Sunday, August 26, 2012

Starting Compounded Ketamine Capsules...

I was extremely nervous to start this medication, I think being reminded how much it's abused as a "party drug" really turned me off to the idea of taking it every day as a pill. I'm just not a big fan of medications, the less the better for me, and I hate the "druggy high" side effect that a lot of strong medications tend to give you so I wasn't looking forward to what I assumed this one was going to be like.

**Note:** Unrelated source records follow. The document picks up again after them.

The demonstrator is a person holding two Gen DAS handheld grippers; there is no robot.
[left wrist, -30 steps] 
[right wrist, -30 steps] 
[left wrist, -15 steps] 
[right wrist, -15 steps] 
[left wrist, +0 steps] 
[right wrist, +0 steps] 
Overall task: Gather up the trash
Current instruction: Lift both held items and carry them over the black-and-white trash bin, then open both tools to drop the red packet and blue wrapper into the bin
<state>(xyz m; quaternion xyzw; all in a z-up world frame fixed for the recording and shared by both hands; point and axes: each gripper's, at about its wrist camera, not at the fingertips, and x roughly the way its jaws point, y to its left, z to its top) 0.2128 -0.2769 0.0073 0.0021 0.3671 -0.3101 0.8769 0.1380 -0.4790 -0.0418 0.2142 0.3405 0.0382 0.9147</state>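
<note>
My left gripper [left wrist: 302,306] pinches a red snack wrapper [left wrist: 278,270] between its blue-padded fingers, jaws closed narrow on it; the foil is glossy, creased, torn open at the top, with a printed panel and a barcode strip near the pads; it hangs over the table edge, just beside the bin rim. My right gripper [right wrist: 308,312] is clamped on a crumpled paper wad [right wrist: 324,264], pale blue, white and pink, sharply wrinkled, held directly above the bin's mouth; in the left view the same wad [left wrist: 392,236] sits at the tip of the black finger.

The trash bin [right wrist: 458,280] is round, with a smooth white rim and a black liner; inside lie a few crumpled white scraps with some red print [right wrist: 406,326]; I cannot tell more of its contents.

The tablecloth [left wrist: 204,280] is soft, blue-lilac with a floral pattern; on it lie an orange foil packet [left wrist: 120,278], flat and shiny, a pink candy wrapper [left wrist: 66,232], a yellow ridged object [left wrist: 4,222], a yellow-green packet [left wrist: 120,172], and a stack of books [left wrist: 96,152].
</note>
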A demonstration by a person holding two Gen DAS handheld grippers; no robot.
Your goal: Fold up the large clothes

My doctor prescribed 1-3 capsules, 3 times daily, and basically left it up to me to decide how many felt right for my pain levels from day to day. Well, paranoid me and not knowing much about ketamine, I figured I'd work up on it slowly just to be cautious, that's what I've always been told to do with every other medication, so it's not like it could hurt anything. The first two days I took just one, and hadn't felt anything so I moved up to two for the next two days. I still didn't feel anything. No pain relief, nothing at all. Today I'm starting to move up to all three in one day, and if I still do fine on that for a couple days I'll start taking more at morning, afternoon and night. Hopefully it'll start working on my pain a bit, because the Naltrexone still isn't doing anything but getting me to sleep, and it's not as strong as it was that first week. I mean, that's nice, I don't start to pass out where I'm standing 20 minutes after taking it, just feeling like I could lay down and get to sleep an hour or two after, but I'm not sleeping as long anymore.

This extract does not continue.